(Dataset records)
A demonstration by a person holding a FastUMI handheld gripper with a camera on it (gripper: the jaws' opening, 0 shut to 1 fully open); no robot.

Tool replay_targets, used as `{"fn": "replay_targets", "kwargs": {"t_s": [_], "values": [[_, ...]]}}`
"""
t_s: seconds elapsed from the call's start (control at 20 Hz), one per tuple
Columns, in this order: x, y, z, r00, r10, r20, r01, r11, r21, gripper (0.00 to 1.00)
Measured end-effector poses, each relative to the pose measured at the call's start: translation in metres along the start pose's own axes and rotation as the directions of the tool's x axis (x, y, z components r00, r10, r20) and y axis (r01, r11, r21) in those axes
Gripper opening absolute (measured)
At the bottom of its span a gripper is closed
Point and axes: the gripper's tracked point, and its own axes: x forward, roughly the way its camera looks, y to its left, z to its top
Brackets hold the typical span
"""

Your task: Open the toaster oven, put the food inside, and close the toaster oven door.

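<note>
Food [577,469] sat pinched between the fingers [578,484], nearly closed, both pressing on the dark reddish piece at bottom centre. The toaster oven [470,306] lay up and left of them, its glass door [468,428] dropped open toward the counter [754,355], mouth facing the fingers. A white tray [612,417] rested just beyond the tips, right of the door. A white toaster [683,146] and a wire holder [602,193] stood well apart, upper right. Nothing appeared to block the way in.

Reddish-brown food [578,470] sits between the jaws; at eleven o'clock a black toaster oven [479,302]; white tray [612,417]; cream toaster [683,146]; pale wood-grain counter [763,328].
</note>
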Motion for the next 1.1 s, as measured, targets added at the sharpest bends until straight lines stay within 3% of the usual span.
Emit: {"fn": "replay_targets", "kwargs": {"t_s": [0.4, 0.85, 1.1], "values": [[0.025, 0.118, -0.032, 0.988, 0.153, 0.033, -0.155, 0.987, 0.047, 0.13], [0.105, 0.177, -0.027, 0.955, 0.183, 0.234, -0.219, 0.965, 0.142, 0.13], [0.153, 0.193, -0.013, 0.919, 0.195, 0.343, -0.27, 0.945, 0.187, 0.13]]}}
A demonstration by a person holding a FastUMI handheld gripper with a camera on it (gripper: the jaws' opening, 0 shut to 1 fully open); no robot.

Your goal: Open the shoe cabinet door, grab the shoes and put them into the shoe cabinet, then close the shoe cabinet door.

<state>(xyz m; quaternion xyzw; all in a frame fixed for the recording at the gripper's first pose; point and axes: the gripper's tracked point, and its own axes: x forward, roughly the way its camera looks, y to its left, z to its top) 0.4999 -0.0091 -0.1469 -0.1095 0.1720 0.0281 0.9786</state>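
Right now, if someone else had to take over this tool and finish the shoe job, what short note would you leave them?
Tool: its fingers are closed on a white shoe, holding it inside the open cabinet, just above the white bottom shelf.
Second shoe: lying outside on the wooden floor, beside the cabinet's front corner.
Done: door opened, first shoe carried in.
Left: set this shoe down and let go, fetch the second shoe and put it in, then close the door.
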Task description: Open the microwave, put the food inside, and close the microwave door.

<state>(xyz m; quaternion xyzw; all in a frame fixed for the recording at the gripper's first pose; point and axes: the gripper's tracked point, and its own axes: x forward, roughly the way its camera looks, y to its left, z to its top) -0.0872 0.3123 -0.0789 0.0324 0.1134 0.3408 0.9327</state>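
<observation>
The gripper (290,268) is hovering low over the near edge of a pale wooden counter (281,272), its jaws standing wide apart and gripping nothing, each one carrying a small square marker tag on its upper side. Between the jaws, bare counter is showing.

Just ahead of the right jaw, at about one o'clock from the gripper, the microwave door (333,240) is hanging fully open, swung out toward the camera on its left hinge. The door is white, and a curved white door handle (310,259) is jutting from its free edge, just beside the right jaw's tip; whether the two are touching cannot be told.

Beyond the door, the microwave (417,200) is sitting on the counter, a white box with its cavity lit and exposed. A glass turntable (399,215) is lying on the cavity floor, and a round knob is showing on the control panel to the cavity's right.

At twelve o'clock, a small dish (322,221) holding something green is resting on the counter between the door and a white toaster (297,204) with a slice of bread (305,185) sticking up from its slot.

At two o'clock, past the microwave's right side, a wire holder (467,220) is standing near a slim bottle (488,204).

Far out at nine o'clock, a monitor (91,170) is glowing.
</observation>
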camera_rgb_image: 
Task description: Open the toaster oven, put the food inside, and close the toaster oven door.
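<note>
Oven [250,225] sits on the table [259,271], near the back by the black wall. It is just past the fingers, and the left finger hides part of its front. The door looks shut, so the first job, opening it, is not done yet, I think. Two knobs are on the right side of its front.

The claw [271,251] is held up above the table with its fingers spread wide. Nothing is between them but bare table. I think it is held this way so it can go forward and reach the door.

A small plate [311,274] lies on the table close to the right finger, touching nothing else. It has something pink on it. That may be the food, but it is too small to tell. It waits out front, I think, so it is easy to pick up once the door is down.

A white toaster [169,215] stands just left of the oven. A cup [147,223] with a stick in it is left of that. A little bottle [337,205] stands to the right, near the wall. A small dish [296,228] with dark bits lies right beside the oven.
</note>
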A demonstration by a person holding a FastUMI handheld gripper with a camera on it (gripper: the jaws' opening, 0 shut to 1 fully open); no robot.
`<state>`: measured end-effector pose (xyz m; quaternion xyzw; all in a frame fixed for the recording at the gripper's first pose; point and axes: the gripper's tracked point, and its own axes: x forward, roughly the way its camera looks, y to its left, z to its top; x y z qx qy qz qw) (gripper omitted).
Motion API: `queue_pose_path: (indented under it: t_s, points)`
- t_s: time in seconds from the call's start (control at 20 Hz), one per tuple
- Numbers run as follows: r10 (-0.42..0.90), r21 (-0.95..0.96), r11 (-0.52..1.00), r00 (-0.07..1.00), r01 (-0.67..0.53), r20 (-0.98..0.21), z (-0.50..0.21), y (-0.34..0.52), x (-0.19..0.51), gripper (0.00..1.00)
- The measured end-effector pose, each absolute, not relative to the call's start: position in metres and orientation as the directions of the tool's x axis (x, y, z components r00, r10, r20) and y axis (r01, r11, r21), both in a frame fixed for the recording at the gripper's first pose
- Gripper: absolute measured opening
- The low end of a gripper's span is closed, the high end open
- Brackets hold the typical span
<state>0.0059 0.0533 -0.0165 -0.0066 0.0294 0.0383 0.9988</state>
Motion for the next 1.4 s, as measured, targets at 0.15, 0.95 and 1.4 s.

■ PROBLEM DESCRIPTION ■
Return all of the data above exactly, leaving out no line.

■ SOLUTION TO THE PROBLEM ■
A demonstration by a person holding a FastUMI handheld gripper with a camera on it (gripper: the jaws' opening, 0 shut to 1 fully open); no robot.

Tool replay_targets, used as `{"fn": "replay_targets", "kwargs": {"t_s": [_], "values": [[_, ...]]}}`
"""
t_s: seconds elapsed from the call's start (control at 20 Hz), one per tuple
Columns, in this order: x, y, z, r00, r10, r20, r01, r11, r21, gripper (0.00 to 1.00)
Measured end-effector poses, each relative to the pose measured at the call's start: translation in metres along the start pose's own axes and rotation as the directions of the tool's x axis (x, y, z components r00, r10, r20) and y axis (r01, r11, r21) in those axes
Gripper opening absolute (measured)
At the bottom of its span a gripper is closed
Point and axes: the gripper's tracked point, and its own axes: x forward, roughly the way its camera looks, y to its left, z to its top
Brackets hold the typical span
"""

Your task: Open the toaster oven, put the food inside, and close the toaster oven door.

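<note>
Food [577,469] sat pinched between the fingers [578,484], nearly closed, both pressing on the dark reddish piece at bottom centre. The toaster oven [470,306] lay up and left of them, its glass door [468,428] dropped open toward the counter [754,355], mouth facing the fingers. A white tray [612,417] rested just beyond the tips, right of the door. A white toaster [683,146] and a wire holder [602,193] stood well apart, upper right. Nothing appeared to block the way in.

Reddish-brown food [578,470] sits between the jaws; at eleven o'clock a black toaster oven [479,302]; white tray [612,417]; cream toaster [683,146]; pale wood-grain counter [763,328].
</note>
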Motion for the next 1.1 s, as measured, targets added at the sharpest bends until straight lines stay within 3% of the usual span.
Emit: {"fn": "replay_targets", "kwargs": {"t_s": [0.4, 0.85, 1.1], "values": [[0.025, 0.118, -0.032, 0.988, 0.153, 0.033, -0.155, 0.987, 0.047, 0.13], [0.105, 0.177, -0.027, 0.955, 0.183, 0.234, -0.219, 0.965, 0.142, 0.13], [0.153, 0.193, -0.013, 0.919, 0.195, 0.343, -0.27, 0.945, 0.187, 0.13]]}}
A demonstration by a person holding a FastUMI handheld gripper with a camera on it (gripper: the jaws' opening, 0 shut to 1 fully open); no robot.

Your goal: Open the shoe cabinet door, grab the shoes and put them into the shoe cabinet, then close the shoe cabinet door.

<state>(xyz m; quaternion xyzw; all in a frame fixed for the recording at the gripper's first pose; point and axes: the gripper's tracked point, and its own axes: x forward, roughly the way its camera looks, y to its left, z to its top) 0.4999 -0.0091 -0.1469 -0.1095 0.1720 0.0281 0.9786</state>
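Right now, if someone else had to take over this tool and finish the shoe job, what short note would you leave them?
Tool: its fingers are closed on a white shoe, holding it inside the open cabinet, just above the white bottom shelf.
Second shoe: lying outside on the wooden floor, beside the cabinet's front corner.
Done: door opened, first shoe carried in.
Left: set this shoe down and let go, fetch the second shoe and put it in, then close the door.
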Task description: Open the microwave, put the food inside, and close the microwave door.

<state>(xyz m; quaternion xyzw; all in a frame fixed for the recording at the gripper's first pose; point and axes: the gripper's tracked point, and its own axes: x forward, roughly the way its camera looks, y to its left, z to its top) -0.0872 0.3123 -0.0789 0.0324 0.1134 0.3408 0.9327</state>
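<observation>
The gripper (290,268) is hovering low over the near edge of a pale wooden counter (281,272), its jaws standing wide apart and gripping nothing, each one carrying a small square marker tag on its upper side. Between the jaws, bare counter is showing.

Just ahead of the right jaw, at about one o'clock from the gripper, the microwave door (333,240) is hanging fully open, swung out toward the camera on its left hinge. The door is white, and a curved white door handle (310,259) is jutting from its free edge, just beside the right jaw's tip; whether the two are touching cannot be told.

Beyond the door, the microwave (417,200) is sitting on the counter, a white box with its cavity lit and exposed. A glass turntable (399,215) is lying on the cavity floor, and a round knob is showing on the control panel to the cavity's right.

At twelve o'clock, a small dish (322,221) holding something green is resting on the counter between the door and a white toaster (297,204) with a slice of bread (305,185) sticking up from its slot.

At two o'clock, past the microwave's right side, a wire holder (467,220) is standing near a slim bottle (488,204).

Far out at nine o'clock, a monitor (91,170) is glowing.
</observation>
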camera_rgb_image: 
Task description: Open the toaster oven, put the food inside, and close the toaster oven door.
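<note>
Oven [250,225] sits on the table [259,271], near the back by the black wall. It is just past the fingers, and the left finger hides part of its front. The door looks shut, so the first job, opening it, is not done yet, I think. Two knobs are on the right side of its front.

The claw [271,251] is held up above the table with its fingers spread wide. Nothing is between them but bare table. I think it is held this way so it can go forward and reach the door.

A small plate [311,274] lies on the table close to the right finger, touching nothing else. It has something pink on it. That may be the food, but it is too small to tell. It waits out front, I think, so it is easy to pick up once the door is down.

A white toaster [169,215] stands just left of the oven. A cup [147,223] with a stick in it is left of that. A little bottle [337,205] stands to the right, near the wall. A small dish [296,228] with dark bits lies right beside the oven.
</note>
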A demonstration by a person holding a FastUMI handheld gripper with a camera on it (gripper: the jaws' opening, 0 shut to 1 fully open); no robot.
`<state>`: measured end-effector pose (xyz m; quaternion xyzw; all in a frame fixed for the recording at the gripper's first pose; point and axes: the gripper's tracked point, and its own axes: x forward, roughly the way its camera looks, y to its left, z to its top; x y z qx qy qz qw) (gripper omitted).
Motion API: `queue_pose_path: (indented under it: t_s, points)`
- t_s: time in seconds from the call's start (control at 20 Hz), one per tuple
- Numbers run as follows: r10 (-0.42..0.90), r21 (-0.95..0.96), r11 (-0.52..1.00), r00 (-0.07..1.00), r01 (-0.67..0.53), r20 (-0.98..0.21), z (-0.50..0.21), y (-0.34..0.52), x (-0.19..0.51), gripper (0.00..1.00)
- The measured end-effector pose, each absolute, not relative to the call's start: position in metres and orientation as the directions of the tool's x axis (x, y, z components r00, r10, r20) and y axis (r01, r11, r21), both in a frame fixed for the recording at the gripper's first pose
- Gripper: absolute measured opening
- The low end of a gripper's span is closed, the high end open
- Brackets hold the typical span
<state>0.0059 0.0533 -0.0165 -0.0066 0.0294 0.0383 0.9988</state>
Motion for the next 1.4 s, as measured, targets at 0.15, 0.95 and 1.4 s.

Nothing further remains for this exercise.